▶ **ACTIVITY**: Your job is to copy every record exactly.

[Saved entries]
————
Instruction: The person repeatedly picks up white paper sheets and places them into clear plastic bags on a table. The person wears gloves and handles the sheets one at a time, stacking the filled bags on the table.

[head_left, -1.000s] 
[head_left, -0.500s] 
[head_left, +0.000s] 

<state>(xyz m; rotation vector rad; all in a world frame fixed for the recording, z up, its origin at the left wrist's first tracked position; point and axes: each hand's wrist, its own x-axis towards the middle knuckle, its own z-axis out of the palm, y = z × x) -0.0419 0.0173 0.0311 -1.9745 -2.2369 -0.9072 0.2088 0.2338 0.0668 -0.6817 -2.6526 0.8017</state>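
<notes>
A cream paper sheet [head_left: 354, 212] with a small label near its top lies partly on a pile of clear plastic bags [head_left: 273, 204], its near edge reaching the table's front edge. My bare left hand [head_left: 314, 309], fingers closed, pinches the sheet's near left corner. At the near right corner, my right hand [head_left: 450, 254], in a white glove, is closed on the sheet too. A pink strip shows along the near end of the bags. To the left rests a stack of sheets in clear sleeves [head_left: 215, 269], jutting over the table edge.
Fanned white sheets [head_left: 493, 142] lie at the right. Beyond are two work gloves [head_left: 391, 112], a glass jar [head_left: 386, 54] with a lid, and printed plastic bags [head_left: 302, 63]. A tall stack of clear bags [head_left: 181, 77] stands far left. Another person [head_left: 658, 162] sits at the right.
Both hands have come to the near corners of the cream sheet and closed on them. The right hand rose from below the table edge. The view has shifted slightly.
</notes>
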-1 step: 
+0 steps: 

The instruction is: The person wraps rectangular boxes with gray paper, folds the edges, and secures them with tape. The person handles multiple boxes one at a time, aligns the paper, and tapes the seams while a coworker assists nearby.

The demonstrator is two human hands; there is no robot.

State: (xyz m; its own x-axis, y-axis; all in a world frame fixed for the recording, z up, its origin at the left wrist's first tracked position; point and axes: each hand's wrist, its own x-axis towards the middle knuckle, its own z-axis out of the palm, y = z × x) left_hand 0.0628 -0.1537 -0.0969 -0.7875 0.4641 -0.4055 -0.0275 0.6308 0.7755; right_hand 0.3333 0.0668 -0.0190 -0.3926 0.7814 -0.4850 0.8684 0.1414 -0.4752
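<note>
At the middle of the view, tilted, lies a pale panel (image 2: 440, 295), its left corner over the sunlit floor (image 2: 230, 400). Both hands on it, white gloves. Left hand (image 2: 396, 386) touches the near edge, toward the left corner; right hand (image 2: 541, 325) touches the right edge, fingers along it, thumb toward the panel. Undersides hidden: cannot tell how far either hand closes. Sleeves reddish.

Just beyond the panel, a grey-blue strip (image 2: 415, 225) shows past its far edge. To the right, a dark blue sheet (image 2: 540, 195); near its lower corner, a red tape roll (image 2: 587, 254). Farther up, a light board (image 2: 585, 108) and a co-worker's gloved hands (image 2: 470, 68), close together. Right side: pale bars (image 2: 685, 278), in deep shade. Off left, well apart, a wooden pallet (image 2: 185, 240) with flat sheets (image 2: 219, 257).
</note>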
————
▶ **RESULT OF THIS EXERCISE**:
Instruction: The person repeatedly picks up white paper sheets and places them into clear plastic bags on a table. The person wears gloves and handles the sheets one at a time, stacking the filled bags on the table.

[head_left, -1.000s] 
[head_left, -0.500s] 
[head_left, +0.000s] 

<state>(xyz m; rotation vector rad; all in a world frame fixed for the recording, z up, its origin at the left wrist's first tracked position; point and axes: each hand's wrist, its own x-axis towards the middle knuckle, its own z-axis out of the palm, y = z × x) -0.0419 0.0173 0.0311 -1.9745 -2.2369 -0.9072 0.2088 0.2338 0.0668 -0.6817 -2.6526 0.8017</state>
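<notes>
A cream paper sheet [head_left: 354, 212] with a small label near its top lies partly on a pile of clear plastic bags [head_left: 273, 204], its near edge reaching the table's front edge. My bare left hand [head_left: 314, 309], fingers closed, pinches the sheet's near left corner. At the near right corner, my right hand [head_left: 450, 254], in a white glove, is closed on the sheet too. A pink strip shows along the near end of the bags. To the left rests a stack of sheets in clear sleeves [head_left: 215, 269], jutting over the table edge.
Fanned white sheets [head_left: 493, 142] lie at the right. Beyond are two work gloves [head_left: 391, 112], a glass jar [head_left: 386, 54] with a lid, and printed plastic bags [head_left: 302, 63]. A tall stack of clear bags [head_left: 181, 77] stands far left. Another person [head_left: 658, 162] sits at the right.
Both hands have come to the near corners of the cream sheet and closed on them. The right hand rose from below the table edge. The view has shifted slightly.
</notes>
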-1 step: 
+0 steps: 

The instruction is: The person wraps rectangular boxes with gray paper, folds the edges, and secures them with tape. The person handles multiple boxes one at a time, aligns the paper, and tapes the seams while a coworker assists nearby.

The demonstrator is two human hands; there is no robot.

State: (xyz m; its own x-axis, y-axis; all in a world frame fixed for the recording, z up, its origin at the left wrist's first tracked position; point and axes: each hand's wrist, its own x-axis towards the middle knuckle, its own z-axis out of the palm, y = z × x) left_hand 0.0628 -0.1537 -0.0969 -0.7875 0.4641 -0.4055 -0.0275 0.6308 0.7755; right_hand 0.3333 0.0668 -0.0190 -0.3926 0.7814 -0.4850 0.8684 0.1414 -0.4752
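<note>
At the middle of the view, tilted, lies a pale panel (image 2: 440, 295), its left corner over the sunlit floor (image 2: 230, 400). Both hands on it, white gloves. Left hand (image 2: 396, 386) touches the near edge, toward the left corner; right hand (image 2: 541, 325) touches the right edge, fingers along it, thumb toward the panel. Undersides hidden: cannot tell how far either hand closes. Sleeves reddish.

Just beyond the panel, a grey-blue strip (image 2: 415, 225) shows past its far edge. To the right, a dark blue sheet (image 2: 540, 195); near its lower corner, a red tape roll (image 2: 587, 254). Farther up, a light board (image 2: 585, 108) and a co-worker's gloved hands (image 2: 470, 68), close together. Right side: pale bars (image 2: 685, 278), in deep shade. Off left, well apart, a wooden pallet (image 2: 185, 240) with flat sheets (image 2: 219, 257).
</note>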

This completes the required output.